And “many qualified students I know have already had their job offers (rescinded),” he said. “And it’s 100% because of the delay, and the way the delay was handled.”

Which is why the protest is on and why, ultimately, diploma privilege in some form is the only answer to the challenges of 2020. Even if the diploma privilege option was cabined by setting an arbitrary grade point average — and simply waiving in practitioners with licenses in other states — dispensing with a large chunk of examinees would make any future test more manageable.

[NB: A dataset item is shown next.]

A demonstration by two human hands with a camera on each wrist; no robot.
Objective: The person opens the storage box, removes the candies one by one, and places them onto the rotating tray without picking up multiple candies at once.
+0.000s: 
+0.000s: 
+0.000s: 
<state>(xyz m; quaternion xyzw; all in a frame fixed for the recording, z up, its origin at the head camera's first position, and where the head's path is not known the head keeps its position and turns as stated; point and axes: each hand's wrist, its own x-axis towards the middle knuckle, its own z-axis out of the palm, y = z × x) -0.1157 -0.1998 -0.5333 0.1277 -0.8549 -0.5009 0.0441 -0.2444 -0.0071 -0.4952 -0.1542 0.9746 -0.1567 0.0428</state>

In Pulp Fiction, Marsellus explains, “The night of the fight, you may feel a slight sting. That’s pride fucking with you. Fuck pride. Pride only hurts, it never helps.” And while Marsellus is certainly a bad dude, the failure to follow his advice really put a crimp in Bruce Willis’s day, so there was something to this wisdom. To the Florida state supreme court — and licensing authorities everywhere — emergency diploma privilege might give you a slight sting, but that’s pride. Your bar passage wasn’t special… you aren’t better or worse at your profession because you endured it… and you aren’t making anyone better off by living off that accomplishment.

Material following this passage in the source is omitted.